J'ai ressenti une profonde sensation de minéralité, tant au nez qu'en bouche, en dégustant un Ermitage - Le Pavillon 92 de Chapoutier. Une réelle impression de sucer du caillou. Oui mais quel caillou ? Du granit ? Je n'avais pas un échantillon de granit sur moi pour comparer, alors, que dire ?
Et puis, il y a aussi le brûlage du fût. Du bois carbonisé, c'est du charbon, donc, du minéral, non ? Alors, comment s'étonner de cette mode à mettre le minéral dans tous les CR alors que la mode est également de plus en plus à la barrique brûlée ?

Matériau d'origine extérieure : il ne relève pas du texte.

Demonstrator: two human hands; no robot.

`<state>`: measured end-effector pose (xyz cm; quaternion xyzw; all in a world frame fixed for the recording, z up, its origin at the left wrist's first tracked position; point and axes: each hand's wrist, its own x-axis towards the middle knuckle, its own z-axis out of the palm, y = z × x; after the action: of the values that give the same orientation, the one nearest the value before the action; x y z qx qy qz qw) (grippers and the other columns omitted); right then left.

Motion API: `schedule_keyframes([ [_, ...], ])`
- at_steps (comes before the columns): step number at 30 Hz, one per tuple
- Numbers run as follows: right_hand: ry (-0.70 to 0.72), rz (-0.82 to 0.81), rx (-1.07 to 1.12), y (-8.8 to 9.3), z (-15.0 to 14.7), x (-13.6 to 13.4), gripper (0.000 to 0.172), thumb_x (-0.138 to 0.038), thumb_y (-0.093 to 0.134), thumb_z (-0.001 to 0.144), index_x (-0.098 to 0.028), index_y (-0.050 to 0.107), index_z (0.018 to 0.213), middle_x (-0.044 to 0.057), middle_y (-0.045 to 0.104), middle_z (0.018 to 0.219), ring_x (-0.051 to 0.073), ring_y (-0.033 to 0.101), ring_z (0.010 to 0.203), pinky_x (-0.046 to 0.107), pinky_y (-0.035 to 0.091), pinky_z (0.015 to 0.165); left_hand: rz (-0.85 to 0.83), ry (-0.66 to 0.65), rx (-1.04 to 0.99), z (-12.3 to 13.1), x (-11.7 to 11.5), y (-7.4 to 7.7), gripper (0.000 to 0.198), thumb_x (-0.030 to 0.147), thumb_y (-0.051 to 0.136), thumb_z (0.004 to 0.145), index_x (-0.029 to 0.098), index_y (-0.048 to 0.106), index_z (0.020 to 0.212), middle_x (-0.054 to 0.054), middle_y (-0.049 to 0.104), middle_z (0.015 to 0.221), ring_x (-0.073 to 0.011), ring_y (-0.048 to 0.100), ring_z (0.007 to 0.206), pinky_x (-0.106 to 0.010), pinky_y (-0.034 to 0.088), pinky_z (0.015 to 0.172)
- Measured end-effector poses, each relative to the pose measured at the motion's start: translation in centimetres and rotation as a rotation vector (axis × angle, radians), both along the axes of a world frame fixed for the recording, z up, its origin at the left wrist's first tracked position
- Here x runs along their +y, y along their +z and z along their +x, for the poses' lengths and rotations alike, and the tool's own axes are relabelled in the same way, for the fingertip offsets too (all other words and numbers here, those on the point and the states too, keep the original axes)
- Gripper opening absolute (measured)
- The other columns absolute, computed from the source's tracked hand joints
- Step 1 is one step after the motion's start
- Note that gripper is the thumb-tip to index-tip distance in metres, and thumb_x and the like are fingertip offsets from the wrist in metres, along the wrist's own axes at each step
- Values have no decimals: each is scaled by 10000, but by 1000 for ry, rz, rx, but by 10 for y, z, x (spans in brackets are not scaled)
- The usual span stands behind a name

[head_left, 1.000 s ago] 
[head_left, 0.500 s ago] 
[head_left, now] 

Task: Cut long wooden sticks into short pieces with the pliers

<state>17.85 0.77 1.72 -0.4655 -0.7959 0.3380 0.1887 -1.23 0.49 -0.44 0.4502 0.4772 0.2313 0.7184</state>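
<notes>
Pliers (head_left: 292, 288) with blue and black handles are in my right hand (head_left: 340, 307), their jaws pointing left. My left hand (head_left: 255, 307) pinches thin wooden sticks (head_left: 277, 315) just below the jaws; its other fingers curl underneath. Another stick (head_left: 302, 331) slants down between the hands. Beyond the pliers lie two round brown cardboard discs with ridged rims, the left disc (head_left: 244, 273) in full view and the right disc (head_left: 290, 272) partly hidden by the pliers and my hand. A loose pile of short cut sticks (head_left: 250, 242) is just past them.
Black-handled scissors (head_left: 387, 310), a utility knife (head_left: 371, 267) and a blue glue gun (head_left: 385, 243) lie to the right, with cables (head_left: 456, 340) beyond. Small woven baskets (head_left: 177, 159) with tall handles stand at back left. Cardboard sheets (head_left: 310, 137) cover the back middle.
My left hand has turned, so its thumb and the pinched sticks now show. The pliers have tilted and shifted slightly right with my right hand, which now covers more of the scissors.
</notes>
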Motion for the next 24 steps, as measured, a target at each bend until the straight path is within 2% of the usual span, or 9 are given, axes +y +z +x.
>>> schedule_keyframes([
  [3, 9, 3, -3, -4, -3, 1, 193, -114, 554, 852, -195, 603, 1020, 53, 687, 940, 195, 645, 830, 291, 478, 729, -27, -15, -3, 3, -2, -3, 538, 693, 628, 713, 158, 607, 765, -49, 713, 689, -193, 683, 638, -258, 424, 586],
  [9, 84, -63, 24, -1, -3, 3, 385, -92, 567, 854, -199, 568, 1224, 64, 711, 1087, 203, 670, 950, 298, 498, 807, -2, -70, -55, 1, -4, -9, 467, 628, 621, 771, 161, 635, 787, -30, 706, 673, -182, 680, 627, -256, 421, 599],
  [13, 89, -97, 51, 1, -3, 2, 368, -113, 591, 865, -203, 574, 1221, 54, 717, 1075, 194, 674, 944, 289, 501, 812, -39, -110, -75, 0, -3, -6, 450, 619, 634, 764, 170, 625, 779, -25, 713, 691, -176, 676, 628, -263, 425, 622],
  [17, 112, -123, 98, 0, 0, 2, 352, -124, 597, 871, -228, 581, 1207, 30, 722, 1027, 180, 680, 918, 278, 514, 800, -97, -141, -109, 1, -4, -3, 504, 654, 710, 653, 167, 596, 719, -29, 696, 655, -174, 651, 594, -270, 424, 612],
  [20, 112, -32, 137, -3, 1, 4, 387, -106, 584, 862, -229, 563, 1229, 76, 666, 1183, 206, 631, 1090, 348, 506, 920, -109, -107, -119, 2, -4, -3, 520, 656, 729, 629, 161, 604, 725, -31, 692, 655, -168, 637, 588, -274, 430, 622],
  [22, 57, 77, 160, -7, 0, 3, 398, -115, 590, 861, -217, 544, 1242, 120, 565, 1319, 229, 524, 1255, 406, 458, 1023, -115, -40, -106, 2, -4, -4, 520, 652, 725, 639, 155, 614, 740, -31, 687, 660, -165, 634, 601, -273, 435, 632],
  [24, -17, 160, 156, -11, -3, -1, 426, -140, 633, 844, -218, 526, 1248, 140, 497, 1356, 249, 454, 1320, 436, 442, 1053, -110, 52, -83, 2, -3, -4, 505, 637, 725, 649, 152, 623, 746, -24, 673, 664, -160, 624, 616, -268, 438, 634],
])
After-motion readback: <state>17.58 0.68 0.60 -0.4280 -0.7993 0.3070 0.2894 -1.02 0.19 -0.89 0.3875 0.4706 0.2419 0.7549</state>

Dans quelle famille faut-il classer les arômes de tabac ? Végétal ou épices ?
Et le miel, empyreumatique ou floral ou animal ? Et la vanille, épice ou floral ou boisé ? Et la noix de coco ? Boisé ou fruit ? C'est plutôt une marque de l'élevage.
En fait, le monde des arômes est complexe et passionnant, et il n'y a pas une vérité puisqu'on a chacun son référentiel. Et est-ce tellement important ? Si je dis dans un CR qu'il y a tel et tel arôme, c'est avant tout un exercice que j'ai fait pour moi-même, pas dans le but de convaincre quiconque que c'est ainsi.
Hervé, bien sûr que tu peux mémoriser le goût des minéraux, au même titre que tu mémorises des goûts de fruits, des odeurs de fleurs. Mais pour cela, il faut goûter et sentir et encore goûter et encore sentir. C'est comme pour tout ce qui touche à la mémoire, il faut l'exercer.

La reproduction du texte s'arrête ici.